From: Census2000(a)ccmc.org
Final Mail Response of 65% Equals 1990 Rate:
Plus: Stakeholders Voice Support for Long Form Data;
Census Advisory Committees Meet; and more.
Sixty-five percent of households filled out their census forms during
the first phase of Census 2000, the Census Bureau reported at a news
conference on April 19. The mail response rate, which includes
households that returned a form by mail, or provided their answers over
the Internet or by telephone, equals the 1990 rate and exceeds the
bureau's projected response of 61 percent. Beginning on April 27, about
500,000 census enumerators will visit the more than 43 million
households that did not yet answer the census. The 'non-response
follow-up' phase is scheduled to run through early July.
Census Bureau Director Kenneth Prewitt called the response rate "a
serious achievement; it is news to celebrate." Until 2000, mail
response rates had declined every decade since the 1970 census, the
first to rely primarily on mailed questionnaires. The rate was 78
percent in 1970, 75 percent in 1980, and 65 percent in 1990. "The
country is saying that democracy is about obligation as well as
benefits, about responsibility as well as rights," the director
observed. He gave credit to more than 100,000 local government,
community, civic, religious, and business "partners" who worked to
promote Census 2000. The Census Bureau challenged local governments to
exceed their 1990 mail response rates by five percent. About 15 percent
met their 'Plus 5' targets, although no states did.
Dr. Prewitt also said the difference in the mail response rate for
households that received a short form and households that received a
long form was 12 percent. He declined to speculate on whether public
criticism of the long form questions contributed to the lower return
rate for those forms. 66.6 percent of short form households have
answered the census, compared to 54.1 percent of long form households.

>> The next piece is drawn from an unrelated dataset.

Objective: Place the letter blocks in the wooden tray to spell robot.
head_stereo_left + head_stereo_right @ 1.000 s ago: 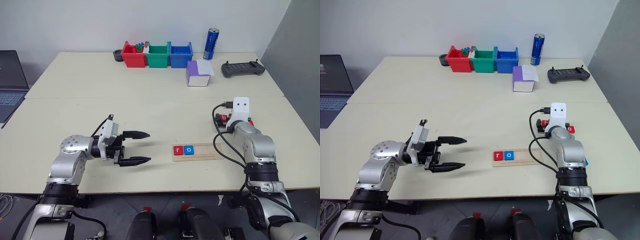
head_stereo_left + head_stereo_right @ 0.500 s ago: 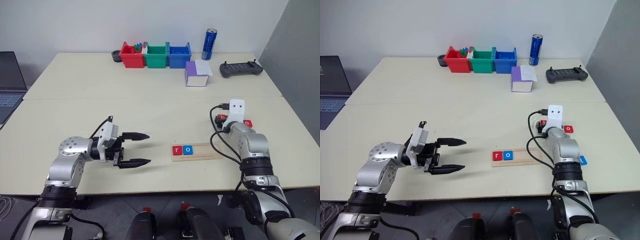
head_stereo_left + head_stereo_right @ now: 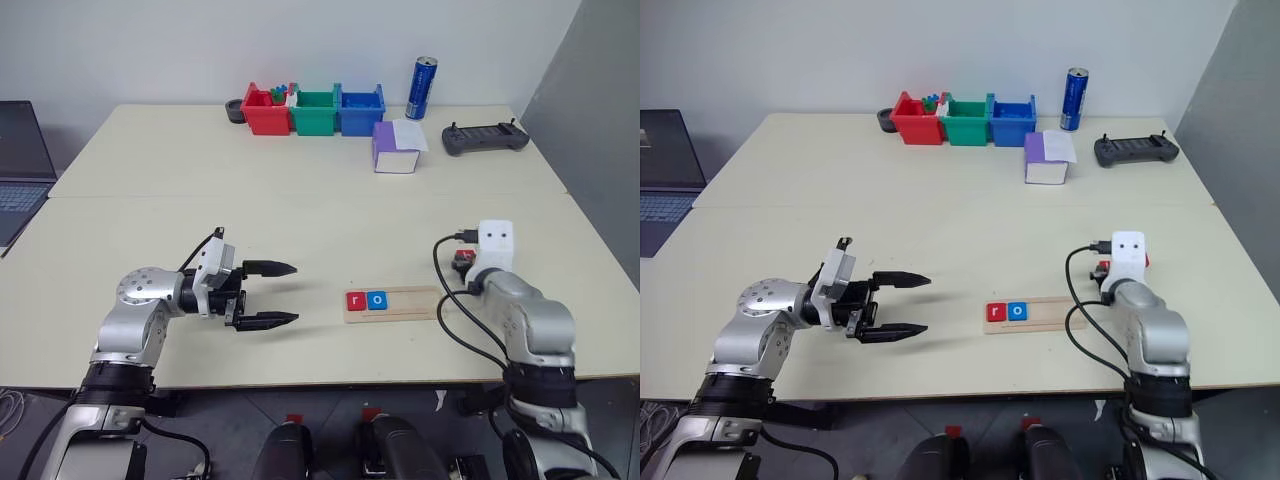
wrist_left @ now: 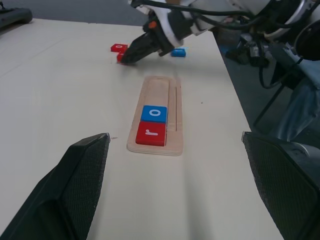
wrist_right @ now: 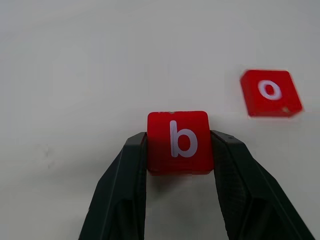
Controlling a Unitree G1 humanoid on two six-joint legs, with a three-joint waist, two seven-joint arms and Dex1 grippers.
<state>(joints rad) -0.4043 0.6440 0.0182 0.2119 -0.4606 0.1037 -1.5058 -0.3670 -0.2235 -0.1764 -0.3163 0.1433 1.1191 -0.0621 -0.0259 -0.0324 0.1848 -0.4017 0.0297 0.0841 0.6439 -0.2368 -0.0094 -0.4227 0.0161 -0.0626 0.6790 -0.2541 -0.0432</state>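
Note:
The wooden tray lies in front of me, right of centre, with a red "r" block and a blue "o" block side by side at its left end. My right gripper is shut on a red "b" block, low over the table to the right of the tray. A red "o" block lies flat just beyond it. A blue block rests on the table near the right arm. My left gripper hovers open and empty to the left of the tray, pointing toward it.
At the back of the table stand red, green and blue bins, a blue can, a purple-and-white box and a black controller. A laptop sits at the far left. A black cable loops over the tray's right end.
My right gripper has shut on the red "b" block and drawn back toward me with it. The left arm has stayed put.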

The differential is about twice the gap at the same point in the 1990
census.
The mail response figure does not include 'Be Counted' forms that were
available in public places for people who did not receive or misplaced a
questionnaire at their home, or who believe they were left off the form
completed by someone else in their household. Census takers must visit
the address provided on a Be Counted form to verify its existence and
confirm the number of residents. The final mail-back rate also does not
reflect the count in remote areas, where the absence of accurate address
lists requires enumerators to record the location of housing units and
interview the residents in person. This 'list/enumerate' procedure is
scheduled to conclude at the end of April.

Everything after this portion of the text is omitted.